**TASK TO CARRY OUT**
Restate the data below word for word, keeping each line intact.

**STUDY MATERIAL**

——

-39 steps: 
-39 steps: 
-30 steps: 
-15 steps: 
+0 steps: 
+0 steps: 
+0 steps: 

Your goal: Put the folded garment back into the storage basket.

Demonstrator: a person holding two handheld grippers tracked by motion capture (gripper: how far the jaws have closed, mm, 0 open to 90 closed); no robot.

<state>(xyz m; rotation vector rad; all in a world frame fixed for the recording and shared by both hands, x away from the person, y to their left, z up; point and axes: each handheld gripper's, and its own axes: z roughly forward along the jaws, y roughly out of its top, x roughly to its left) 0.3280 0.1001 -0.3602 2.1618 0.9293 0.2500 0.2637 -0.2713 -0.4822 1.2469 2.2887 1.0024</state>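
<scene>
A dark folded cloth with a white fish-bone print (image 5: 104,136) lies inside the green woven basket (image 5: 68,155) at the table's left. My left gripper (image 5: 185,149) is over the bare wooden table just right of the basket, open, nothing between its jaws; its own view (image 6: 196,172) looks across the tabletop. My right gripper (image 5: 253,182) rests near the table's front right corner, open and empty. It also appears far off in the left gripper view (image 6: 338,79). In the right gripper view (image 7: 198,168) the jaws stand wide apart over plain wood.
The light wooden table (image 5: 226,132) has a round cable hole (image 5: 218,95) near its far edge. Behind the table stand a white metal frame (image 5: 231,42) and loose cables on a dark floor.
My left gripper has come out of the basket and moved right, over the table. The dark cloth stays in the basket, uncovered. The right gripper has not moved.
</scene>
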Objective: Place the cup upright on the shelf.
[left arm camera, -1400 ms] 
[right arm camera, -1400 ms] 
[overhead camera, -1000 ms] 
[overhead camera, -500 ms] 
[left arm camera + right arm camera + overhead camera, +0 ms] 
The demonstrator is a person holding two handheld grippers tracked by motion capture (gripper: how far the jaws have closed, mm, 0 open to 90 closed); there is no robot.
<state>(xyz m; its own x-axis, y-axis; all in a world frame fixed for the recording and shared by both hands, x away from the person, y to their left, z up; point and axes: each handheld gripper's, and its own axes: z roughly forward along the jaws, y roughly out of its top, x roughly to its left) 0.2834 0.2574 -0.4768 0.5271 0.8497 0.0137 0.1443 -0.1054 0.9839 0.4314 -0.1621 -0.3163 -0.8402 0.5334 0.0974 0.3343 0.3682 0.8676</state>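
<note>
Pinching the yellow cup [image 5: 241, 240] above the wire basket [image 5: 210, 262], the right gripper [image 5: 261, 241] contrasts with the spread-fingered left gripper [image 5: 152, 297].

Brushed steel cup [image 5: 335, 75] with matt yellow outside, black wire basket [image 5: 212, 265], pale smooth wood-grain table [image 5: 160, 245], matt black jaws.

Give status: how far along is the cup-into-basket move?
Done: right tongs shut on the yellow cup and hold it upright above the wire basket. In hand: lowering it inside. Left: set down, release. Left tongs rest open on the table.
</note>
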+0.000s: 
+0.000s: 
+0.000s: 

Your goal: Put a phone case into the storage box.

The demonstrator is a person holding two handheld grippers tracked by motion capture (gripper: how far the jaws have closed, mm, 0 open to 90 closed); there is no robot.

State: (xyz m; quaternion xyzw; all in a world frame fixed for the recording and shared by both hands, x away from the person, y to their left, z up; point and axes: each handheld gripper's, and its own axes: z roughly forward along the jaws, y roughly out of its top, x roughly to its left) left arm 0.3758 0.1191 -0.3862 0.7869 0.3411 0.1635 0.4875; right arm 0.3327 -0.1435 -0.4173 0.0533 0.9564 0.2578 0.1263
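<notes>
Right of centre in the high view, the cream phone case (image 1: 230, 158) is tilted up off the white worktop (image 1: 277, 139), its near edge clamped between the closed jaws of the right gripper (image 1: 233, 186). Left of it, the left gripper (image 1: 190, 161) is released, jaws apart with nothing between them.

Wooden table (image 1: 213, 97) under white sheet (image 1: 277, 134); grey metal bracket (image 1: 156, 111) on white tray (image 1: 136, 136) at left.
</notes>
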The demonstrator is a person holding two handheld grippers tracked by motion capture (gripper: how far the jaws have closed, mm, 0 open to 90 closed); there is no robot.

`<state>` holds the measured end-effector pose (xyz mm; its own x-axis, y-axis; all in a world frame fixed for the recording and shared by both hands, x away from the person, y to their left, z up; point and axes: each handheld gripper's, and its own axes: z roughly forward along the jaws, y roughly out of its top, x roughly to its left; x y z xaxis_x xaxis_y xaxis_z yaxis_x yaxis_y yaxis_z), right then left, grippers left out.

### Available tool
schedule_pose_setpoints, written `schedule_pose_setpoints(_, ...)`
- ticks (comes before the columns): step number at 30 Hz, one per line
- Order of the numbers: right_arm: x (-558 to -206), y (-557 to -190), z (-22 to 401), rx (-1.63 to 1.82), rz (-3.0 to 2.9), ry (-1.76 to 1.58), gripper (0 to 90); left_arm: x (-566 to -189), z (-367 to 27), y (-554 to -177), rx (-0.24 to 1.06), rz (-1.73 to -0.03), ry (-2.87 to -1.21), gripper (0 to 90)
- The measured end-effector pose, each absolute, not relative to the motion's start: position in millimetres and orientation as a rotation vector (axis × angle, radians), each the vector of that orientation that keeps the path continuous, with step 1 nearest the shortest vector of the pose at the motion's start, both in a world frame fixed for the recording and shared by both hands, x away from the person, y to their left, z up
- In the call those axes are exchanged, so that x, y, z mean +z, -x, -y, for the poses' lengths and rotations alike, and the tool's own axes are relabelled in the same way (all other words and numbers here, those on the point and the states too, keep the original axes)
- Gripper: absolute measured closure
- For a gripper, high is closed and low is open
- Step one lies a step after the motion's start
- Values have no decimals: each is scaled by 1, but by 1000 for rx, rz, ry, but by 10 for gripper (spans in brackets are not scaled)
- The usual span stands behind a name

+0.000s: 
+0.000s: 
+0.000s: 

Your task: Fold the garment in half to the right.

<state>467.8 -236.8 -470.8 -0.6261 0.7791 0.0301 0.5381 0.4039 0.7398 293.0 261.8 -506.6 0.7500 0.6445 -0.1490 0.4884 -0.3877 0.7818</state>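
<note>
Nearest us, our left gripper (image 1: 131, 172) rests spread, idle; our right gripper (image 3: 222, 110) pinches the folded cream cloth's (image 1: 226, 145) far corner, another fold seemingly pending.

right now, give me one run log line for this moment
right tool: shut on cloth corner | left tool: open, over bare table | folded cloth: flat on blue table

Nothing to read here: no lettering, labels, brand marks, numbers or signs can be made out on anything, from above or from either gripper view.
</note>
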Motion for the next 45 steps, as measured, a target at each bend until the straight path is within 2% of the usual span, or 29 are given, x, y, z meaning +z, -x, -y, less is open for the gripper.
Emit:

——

**SOLUTION TO THIS TASK**
-39 steps: 
-39 steps: 
-30 steps: 
-15 steps: 
+0 steps: 
+0 steps: 
+0 steps: 

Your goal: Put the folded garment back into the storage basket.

Demonstrator: a person holding two handheld grippers tracked by motion capture (gripper: how far the jaws have closed, mm, 0 open to 90 closed); no robot.

<state>(xyz m; rotation vector rad; all in a world frame fixed for the recording and shared by both hands, x away from the person, y to their left, z up; point and axes: each handheld gripper's, and its own axes: z roughly forward along the jaws, y roughly out of its top, x roughly to its left) 0.3280 0.1001 -0.3602 2.1618 0.9293 0.2500 0.2637 -0.2713 -0.4822 1.2469 2.2887 1.0024</state>
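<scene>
A dark folded cloth with a white fish-bone print (image 5: 104,136) lies inside the green woven basket (image 5: 68,155) at the table's left. My left gripper (image 5: 185,149) is over the bare wooden table just right of the basket, open, nothing between its jaws; its own view (image 6: 196,172) looks across the tabletop. My right gripper (image 5: 253,182) rests near the table's front right corner, open and empty. It also appears far off in the left gripper view (image 6: 338,79). In the right gripper view (image 7: 198,168) the jaws stand wide apart over plain wood.
The light wooden table (image 5: 226,132) has a round cable hole (image 5: 218,95) near its far edge. Behind the table stand a white metal frame (image 5: 231,42) and loose cables on a dark floor.
My left gripper has come out of the basket and moved right, over the table. The dark cloth stays in the basket, uncovered. The right gripper has not moved.
</scene>
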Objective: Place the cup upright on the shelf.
[left arm camera, -1400 ms] 
[right arm camera, -1400 ms] 
[overhead camera, -1000 ms] 
[overhead camera, -500 ms] 
[left arm camera + right arm camera + overhead camera, +0 ms] 
The demonstrator is a person holding two handheld grippers tracked by motion capture (gripper: how far the jaws have closed, mm, 0 open to 90 closed); there is no robot.
<state>(xyz m; its own x-axis, y-axis; all in a world frame fixed for the recording and shared by both hands, x away from the person, y to their left, z up; point and axes: each handheld gripper's, and its own axes: z roughly forward along the jaws, y roughly out of its top, x roughly to its left) 0.2834 0.2574 -0.4768 0.5271 0.8497 0.0137 0.1443 -0.1054 0.9839 0.4314 -0.1621 -0.3163 -0.8402 0.5334 0.0974 0.3343 0.3682 0.8676</state>
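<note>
Pinching the yellow cup [image 5: 241, 240] above the wire basket [image 5: 210, 262], the right gripper [image 5: 261, 241] contrasts with the spread-fingered left gripper [image 5: 152, 297].

Brushed steel cup [image 5: 335, 75] with matt yellow outside, black wire basket [image 5: 212, 265], pale smooth wood-grain table [image 5: 160, 245], matt black jaws.

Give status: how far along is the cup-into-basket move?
Done: right tongs shut on the yellow cup and hold it upright above the wire basket. In hand: lowering it inside. Left: set down, release. Left tongs rest open on the table.
</note>
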+0.000s: 
+0.000s: 
+0.000s: 

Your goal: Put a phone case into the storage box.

The demonstrator is a person holding two handheld grippers tracked by motion capture (gripper: how far the jaws have closed, mm, 0 open to 90 closed); there is no robot.

State: (xyz m; quaternion xyzw; all in a world frame fixed for the recording and shared by both hands, x away from the person, y to their left, z up; point and axes: each handheld gripper's, and its own axes: z roughly forward along the jaws, y roughly out of its top, x roughly to its left) left arm 0.3758 0.1191 -0.3862 0.7869 0.3411 0.1635 0.4875; right arm 0.3327 -0.1435 -0.4173 0.0533 0.9564 0.2578 0.1263
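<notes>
Right of centre in the high view, the cream phone case (image 1: 230, 158) is tilted up off the white worktop (image 1: 277, 139), its near edge clamped between the closed jaws of the right gripper (image 1: 233, 186). Left of it, the left gripper (image 1: 190, 161) is released, jaws apart with nothing between them.

Wooden table (image 1: 213, 97) under white sheet (image 1: 277, 134); grey metal bracket (image 1: 156, 111) on white tray (image 1: 136, 136) at left.
</notes>
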The demonstrator is a person holding two handheld grippers tracked by motion capture (gripper: how far the jaws have closed, mm, 0 open to 90 closed); there is no robot.

`<state>` holds the measured end-effector pose (xyz mm; its own x-axis, y-axis; all in a world frame fixed for the recording and shared by both hands, x away from the person, y to their left, z up; point and axes: each handheld gripper's, and its own axes: z roughly forward along the jaws, y roughly out of its top, x roughly to its left; x y z xaxis_x xaxis_y xaxis_z yaxis_x yaxis_y yaxis_z), right then left, grippers left out.

### Available tool
schedule_pose_setpoints, written `schedule_pose_setpoints(_, ...)`
- ticks (comes before the columns): step number at 30 Hz, one per line
- Order of the numbers: right_arm: x (-558 to -206), y (-557 to -190), z (-22 to 401), rx (-1.63 to 1.82), rz (-3.0 to 2.9), ry (-1.76 to 1.58), gripper (0 to 90); left_arm: x (-566 to -189), z (-367 to 27), y (-554 to -177), rx (-0.24 to 1.06), rz (-1.73 to -0.03), ry (-2.87 to -1.21), gripper (0 to 90)
- The measured end-effector pose, each absolute, not relative to the motion's start: position in millimetres and orientation as a rotation vector (axis × angle, radians), each the vector of that orientation that keeps the path continuous, with step 1 nearest the shortest vector of the pose at the motion's start, both in a world frame fixed for the recording and shared by both hands, x away from the person, y to their left, z up
- In the call those axes are exchanged, so that x, y, z mean +z, -x, -y, for the poses' lengths and rotations alike, and the tool's own axes are relabelled in the same way (all other words and numbers here, those on the point and the states too, keep the original axes)
- Gripper: absolute measured closure
- For a gripper, high is closed and low is open
- Step one lies a step after the motion's start
- Values have no decimals: each is scaled by 1, but by 1000 for rx, rz, ry, but by 10 for gripper (spans in brackets are not scaled)
- The usual span stands behind a name

+0.000s: 
+0.000s: 
+0.000s: 

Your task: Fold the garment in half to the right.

<state>467.8 -236.8 -470.8 -0.6261 0.7791 0.0301 0.5381 0.4039 0.7398 293.0 261.8 -506.6 0.7500 0.6445 -0.1490 0.4884 -0.3877 0.7818</state>
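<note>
Nearest us, our left gripper (image 1: 131, 172) rests spread, idle; our right gripper (image 3: 222, 110) pinches the folded cream cloth's (image 1: 226, 145) far corner, another fold seemingly pending.

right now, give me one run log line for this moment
right tool: shut on cloth corner | left tool: open, over bare table | folded cloth: flat on blue table

Nothing to read here: no lettering, labels, brand marks, numbers or signs can be made out on anything, from above or from either gripper view.
</note>
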Motion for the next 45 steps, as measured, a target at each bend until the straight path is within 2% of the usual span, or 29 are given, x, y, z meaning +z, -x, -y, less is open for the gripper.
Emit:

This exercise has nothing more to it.